____ INFORMATION SHOWN

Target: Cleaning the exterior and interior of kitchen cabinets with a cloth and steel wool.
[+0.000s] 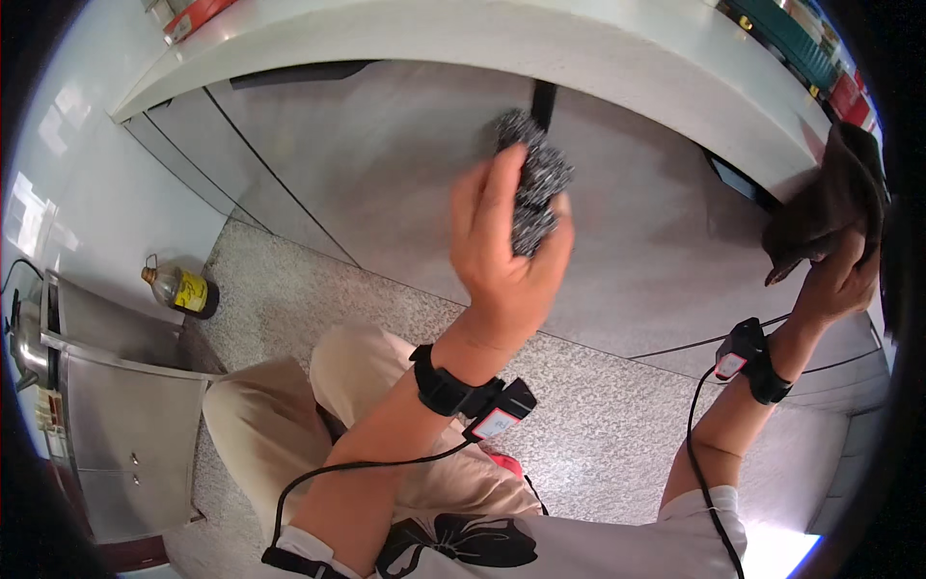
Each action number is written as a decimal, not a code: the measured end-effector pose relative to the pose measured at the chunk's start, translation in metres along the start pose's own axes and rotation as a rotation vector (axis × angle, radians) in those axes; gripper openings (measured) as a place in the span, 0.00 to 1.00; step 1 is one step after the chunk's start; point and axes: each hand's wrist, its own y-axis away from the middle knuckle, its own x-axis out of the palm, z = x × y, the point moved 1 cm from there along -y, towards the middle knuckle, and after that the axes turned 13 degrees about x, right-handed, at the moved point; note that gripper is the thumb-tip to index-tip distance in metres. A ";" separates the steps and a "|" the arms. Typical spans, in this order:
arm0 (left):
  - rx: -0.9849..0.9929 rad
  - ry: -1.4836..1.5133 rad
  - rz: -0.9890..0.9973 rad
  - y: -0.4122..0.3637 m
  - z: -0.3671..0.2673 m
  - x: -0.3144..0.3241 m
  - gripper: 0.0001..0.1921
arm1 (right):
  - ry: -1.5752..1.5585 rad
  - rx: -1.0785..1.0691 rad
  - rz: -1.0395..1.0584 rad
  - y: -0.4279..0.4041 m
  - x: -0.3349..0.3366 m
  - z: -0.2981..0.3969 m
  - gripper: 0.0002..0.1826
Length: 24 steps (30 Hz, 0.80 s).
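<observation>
My left hand (506,253) grips a dark silvery steel wool scourer (541,177) in front of a grey cabinet door (376,174). The scourer lies over the lower part of a black vertical strip (542,105) on the cabinet front. Whether it touches the surface is hard to tell. Out at the right, my right hand (843,282) holds a bunched dark brown cloth (825,206) up beside the edge of the pale countertop (636,79). Both wrists wear black straps with small cabled boxes.
A bottle of dark liquid with a yellow label (189,291) stands on the speckled floor (579,391) by the left wall. A metal cabinet (134,434) stands at the left, a kettle (32,351) beyond it. My bent knees (354,354) are below my left hand. A green container (785,40) sits on the countertop.
</observation>
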 end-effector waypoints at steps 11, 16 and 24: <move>-0.006 0.039 0.233 0.042 0.019 -0.011 0.22 | 0.042 0.060 -0.034 -0.001 0.001 -0.016 0.19; 0.099 0.038 0.112 -0.005 0.008 -0.003 0.24 | 0.120 -0.169 -0.054 -0.006 0.000 -0.033 0.18; 0.007 0.030 0.253 0.040 0.017 -0.013 0.24 | -0.180 0.023 -0.013 0.000 0.006 0.000 0.18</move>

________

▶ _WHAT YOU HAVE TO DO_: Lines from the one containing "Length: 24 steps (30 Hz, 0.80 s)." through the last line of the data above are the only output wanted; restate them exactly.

▶ _WRITTEN RESPONSE_:
Length: 24 steps (30 Hz, 0.80 s).
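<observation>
My left hand (506,253) grips a dark silvery steel wool scourer (541,177) in front of a grey cabinet door (376,174). The scourer lies over the lower part of a black vertical strip (542,105) on the cabinet front. Whether it touches the surface is hard to tell. Out at the right, my right hand (843,282) holds a bunched dark brown cloth (825,206) up beside the edge of the pale countertop (636,79). Both wrists wear black straps with small cabled boxes.
A bottle of dark liquid with a yellow label (189,291) stands on the speckled floor (579,391) by the left wall. A metal cabinet (134,434) stands at the left, a kettle (32,351) beyond it. My bent knees (354,354) are below my left hand. A green container (785,40) sits on the countertop.
</observation>
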 end-effector waypoints at steps 11, 16 and 24: <move>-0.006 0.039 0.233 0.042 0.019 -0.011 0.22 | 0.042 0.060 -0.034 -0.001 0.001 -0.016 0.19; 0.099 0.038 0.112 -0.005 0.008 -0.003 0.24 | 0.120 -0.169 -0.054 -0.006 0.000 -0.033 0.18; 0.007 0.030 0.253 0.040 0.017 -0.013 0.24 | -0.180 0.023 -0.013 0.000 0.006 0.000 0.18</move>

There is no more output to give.